Extracted records
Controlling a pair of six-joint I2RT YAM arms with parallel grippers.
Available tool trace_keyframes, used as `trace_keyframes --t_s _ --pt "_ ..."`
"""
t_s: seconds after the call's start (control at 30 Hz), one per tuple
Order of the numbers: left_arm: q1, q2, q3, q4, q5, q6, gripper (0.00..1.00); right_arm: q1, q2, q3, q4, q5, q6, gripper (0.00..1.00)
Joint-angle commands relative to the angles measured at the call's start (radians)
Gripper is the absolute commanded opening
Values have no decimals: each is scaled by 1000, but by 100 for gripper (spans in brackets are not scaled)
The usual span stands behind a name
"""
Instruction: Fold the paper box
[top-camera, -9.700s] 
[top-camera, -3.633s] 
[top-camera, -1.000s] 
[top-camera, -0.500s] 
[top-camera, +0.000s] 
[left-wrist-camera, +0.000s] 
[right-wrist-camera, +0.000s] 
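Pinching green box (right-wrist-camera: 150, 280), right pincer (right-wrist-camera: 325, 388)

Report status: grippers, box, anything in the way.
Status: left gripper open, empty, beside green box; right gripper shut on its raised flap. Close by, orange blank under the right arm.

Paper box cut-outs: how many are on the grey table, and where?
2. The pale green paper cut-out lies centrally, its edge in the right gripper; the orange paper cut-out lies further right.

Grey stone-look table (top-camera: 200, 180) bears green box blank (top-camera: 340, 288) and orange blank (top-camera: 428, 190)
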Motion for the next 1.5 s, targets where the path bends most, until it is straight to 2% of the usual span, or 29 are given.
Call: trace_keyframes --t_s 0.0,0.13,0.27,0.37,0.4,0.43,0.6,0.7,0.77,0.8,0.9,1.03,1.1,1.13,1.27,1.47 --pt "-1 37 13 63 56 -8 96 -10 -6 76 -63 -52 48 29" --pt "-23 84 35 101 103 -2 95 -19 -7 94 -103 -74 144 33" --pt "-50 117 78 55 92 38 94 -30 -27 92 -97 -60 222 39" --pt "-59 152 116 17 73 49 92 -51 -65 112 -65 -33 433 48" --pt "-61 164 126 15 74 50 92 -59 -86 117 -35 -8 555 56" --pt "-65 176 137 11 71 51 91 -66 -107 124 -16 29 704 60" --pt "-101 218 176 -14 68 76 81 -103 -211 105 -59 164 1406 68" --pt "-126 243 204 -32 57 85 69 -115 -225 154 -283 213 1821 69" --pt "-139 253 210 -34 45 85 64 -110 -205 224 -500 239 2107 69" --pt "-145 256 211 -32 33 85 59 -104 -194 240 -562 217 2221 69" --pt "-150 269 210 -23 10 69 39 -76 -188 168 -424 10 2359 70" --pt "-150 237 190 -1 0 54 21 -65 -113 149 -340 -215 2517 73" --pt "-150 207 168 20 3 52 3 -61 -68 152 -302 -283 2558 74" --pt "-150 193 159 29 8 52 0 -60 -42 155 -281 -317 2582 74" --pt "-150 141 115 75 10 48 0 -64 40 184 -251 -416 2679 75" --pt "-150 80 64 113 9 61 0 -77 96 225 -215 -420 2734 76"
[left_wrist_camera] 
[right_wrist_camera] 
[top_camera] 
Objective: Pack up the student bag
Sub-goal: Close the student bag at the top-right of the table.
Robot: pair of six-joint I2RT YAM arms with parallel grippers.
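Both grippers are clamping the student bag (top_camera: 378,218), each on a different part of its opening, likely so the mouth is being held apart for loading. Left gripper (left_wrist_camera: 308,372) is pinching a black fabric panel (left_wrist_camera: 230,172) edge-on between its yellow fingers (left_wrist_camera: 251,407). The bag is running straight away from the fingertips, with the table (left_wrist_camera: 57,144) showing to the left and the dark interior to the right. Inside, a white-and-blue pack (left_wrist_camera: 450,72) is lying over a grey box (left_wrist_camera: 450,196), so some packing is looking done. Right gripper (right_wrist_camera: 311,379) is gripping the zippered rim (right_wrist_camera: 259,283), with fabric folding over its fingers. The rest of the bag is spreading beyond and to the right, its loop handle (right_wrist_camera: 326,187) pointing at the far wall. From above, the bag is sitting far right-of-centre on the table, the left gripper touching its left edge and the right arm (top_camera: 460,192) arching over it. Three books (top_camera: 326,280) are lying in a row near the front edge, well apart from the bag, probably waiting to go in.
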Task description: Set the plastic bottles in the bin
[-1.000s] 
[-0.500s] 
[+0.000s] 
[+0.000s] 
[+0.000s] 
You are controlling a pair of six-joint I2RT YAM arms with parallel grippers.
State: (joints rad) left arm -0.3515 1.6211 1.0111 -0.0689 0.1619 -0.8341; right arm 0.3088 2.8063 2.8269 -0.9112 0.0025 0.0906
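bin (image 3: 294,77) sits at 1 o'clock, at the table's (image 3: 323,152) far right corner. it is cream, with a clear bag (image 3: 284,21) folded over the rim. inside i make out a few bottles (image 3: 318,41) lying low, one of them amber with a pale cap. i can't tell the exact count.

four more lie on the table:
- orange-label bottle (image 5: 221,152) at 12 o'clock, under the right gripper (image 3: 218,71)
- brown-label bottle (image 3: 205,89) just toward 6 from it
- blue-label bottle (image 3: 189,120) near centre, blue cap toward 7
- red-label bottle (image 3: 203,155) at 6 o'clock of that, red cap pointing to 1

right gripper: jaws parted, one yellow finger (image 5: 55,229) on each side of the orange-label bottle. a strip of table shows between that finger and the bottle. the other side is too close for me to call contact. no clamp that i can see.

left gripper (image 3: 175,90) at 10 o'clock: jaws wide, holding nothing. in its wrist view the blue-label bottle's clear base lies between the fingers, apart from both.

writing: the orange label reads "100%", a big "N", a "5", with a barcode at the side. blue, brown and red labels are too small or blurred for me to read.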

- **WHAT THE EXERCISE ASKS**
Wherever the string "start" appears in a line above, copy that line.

- **ANSWER TO THIS PROBLEM**
t_s: seconds after the call's start (control at 30 Hz), one per tuple
Joint-angle commands relative to the angles measured at the call's start (radians)

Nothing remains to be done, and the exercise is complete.